__PROBLEM TO SOLVE__
Compute the number of lines in the following data that include the word "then", and output that number alone.

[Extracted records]
==============================
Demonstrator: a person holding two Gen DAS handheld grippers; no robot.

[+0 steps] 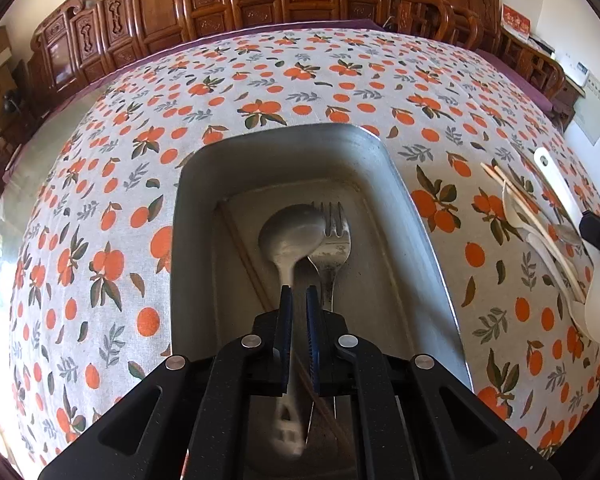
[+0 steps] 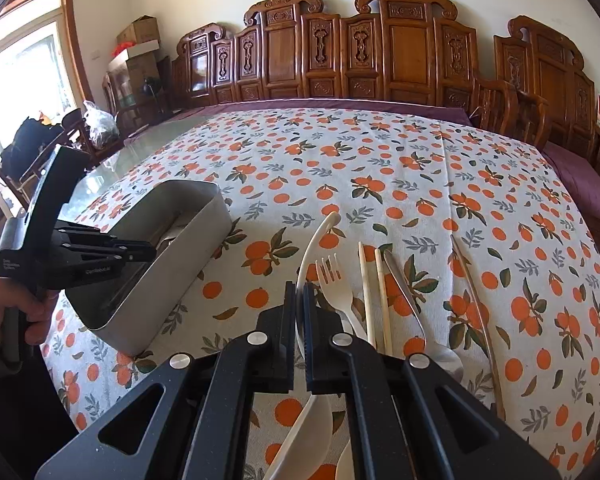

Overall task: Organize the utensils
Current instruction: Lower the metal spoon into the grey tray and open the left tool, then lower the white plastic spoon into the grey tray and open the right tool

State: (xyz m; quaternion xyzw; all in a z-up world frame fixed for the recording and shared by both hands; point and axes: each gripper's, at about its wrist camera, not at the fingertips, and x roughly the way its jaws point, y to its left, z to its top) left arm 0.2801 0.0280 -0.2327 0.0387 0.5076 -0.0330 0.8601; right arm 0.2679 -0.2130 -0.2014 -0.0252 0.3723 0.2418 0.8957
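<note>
A grey metal tray (image 1: 412,208) lies on the orange-print tablecloth; it also shows in the right wrist view (image 2: 172,216). Inside lie a grey spoon (image 1: 292,232), a metal fork (image 1: 334,236) and a chopstick (image 1: 244,256). My left gripper (image 1: 299,294) is over the tray, jaws slightly apart around the grey spoon's blurred handle. My right gripper (image 2: 299,290) is shut on a white plastic spoon (image 2: 314,240), its handle pointing away. Beside it lie a white fork (image 2: 334,280), two chopsticks (image 2: 374,292) and a metal spoon (image 2: 408,296).
A thin stick (image 2: 476,312) lies on the cloth at the right. Carved wooden chairs (image 2: 380,56) line the table's far edge. A glass tabletop strip (image 2: 112,164) lies bare at the left. Boxes and bags stand by the window.
</note>
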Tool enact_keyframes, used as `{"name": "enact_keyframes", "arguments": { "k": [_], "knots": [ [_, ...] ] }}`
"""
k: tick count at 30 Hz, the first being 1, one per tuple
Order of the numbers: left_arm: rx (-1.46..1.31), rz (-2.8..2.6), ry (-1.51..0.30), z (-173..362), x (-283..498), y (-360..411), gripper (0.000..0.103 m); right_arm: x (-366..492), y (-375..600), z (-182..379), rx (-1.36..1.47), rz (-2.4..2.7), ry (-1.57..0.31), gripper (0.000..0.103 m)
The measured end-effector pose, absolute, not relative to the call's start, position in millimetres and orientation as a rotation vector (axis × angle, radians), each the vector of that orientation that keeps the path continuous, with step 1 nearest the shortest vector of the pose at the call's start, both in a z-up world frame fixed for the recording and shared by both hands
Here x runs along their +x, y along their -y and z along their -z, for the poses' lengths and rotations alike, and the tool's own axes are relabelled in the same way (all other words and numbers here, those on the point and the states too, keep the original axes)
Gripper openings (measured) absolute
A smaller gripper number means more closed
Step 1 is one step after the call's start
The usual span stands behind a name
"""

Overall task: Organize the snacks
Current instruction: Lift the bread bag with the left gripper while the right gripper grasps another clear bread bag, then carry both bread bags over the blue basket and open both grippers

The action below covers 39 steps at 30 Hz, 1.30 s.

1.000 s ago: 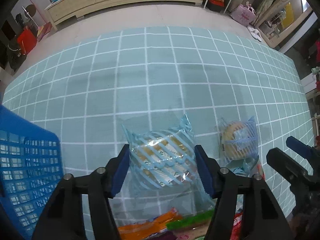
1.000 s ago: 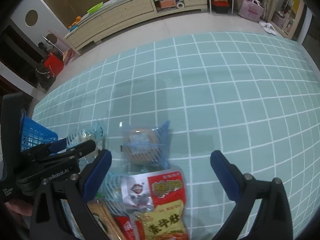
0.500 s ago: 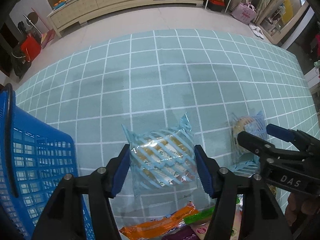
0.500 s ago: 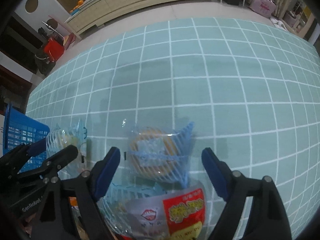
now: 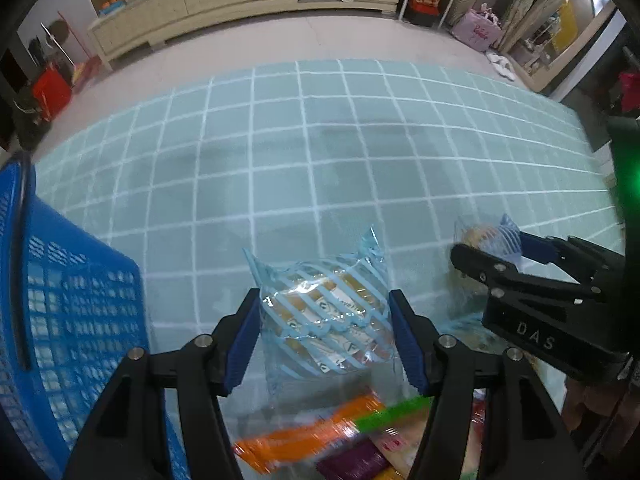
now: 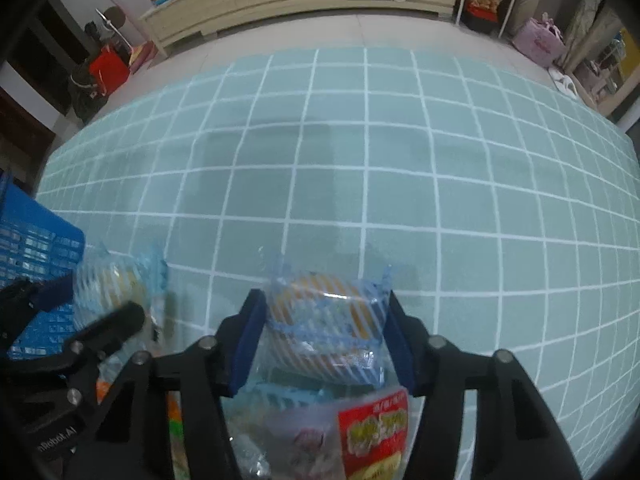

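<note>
Above the checked mat [image 5: 328, 168], left gripper [image 5: 323, 336] and right gripper [image 6: 325, 340], just closing, each clamp a striped snack pack [image 5: 325, 316].

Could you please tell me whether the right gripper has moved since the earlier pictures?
Yes. The right gripper came forward over the red packet to the blue-striped bun packet, and its jaws have just been closing around it.
</note>
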<state>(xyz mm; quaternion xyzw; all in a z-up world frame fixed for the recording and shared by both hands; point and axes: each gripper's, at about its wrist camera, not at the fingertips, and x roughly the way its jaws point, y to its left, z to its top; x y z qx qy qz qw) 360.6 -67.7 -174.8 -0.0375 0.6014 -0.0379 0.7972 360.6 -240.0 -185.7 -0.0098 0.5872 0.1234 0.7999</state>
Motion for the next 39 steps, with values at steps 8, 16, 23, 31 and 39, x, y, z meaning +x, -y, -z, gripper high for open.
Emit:
{"name": "enact_keyframes", "arguments": {
  "k": [8,16,23,31,39],
  "knots": [
    [-0.061,0.090,-1.211,127,330,71,0.060,326,257,133,0.019,-0.295,-1.188,0.061],
    [-0.054,0.098,-1.127,69,298,85,0.060,287,247,82,0.036,-0.307,-1.142,0.061],
    [-0.056,0.093,-1.061,30,257,73,0.060,255,224,47,0.026,-0.343,-1.075,0.061],
    [-0.045,0.074,-1.009,5,221,37,0.060,231,195,25,0.052,-0.375,-1.041,0.061],
    [-0.035,0.063,-0.965,-15,197,-17,0.060,225,147,16,0.066,-0.419,-1.031,0.061]
  ]
}}
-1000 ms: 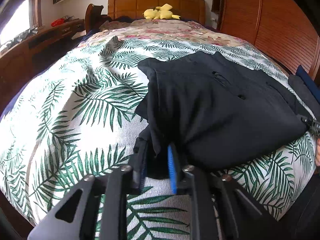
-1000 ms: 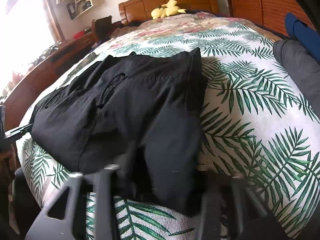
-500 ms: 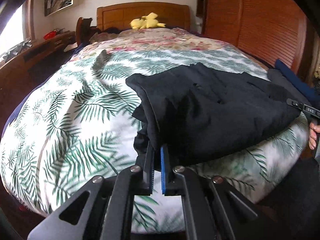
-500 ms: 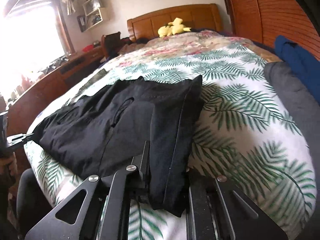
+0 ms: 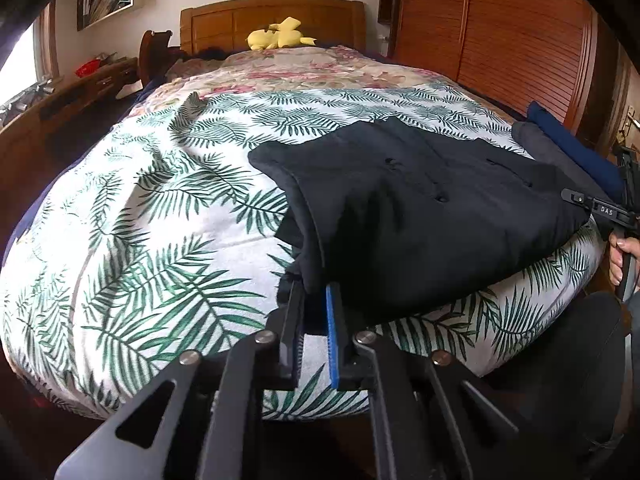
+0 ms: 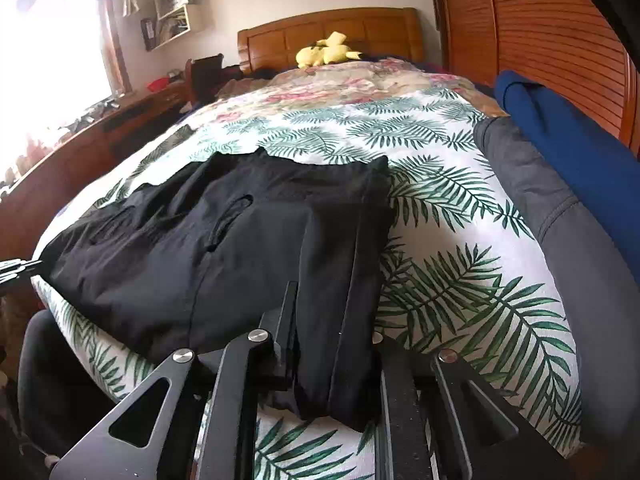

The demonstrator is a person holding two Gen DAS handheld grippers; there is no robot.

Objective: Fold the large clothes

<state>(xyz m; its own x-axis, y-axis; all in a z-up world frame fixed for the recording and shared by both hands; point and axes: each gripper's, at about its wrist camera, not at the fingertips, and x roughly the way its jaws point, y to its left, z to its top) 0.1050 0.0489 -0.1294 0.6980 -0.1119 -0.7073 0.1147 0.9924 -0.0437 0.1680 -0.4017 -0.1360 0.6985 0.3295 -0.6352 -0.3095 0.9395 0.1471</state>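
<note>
A black garment [image 5: 420, 216] lies folded across the near part of the palm-leaf bedspread [image 5: 160, 220]. My left gripper [image 5: 314, 292] has the garment's near left corner between its blue-padded fingertips, and its jaws are opening a little. In the right wrist view the garment [image 6: 200, 248] drapes over my right gripper [image 6: 330, 312]. A thick fold fills the gap there and hides the right finger, and these jaws are opening slightly too. The right gripper [image 5: 600, 210] and the hand [image 5: 620, 256] holding it show at the left view's right edge.
A grey folded garment [image 6: 560, 232] and a blue one [image 6: 560, 136] lie along the bed's right side. A yellow plush toy [image 5: 280, 36] sits by the wooden headboard [image 5: 272, 16]. A slatted wardrobe [image 5: 500, 40] stands on the right, a wooden desk [image 5: 60, 100] on the left.
Both grippers have drawn back and upward toward the bed's near edge, keeping the garment's near corners. The garment's front edge now lies at the mattress edge.
</note>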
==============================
__RESULT OF THIS TASK__
2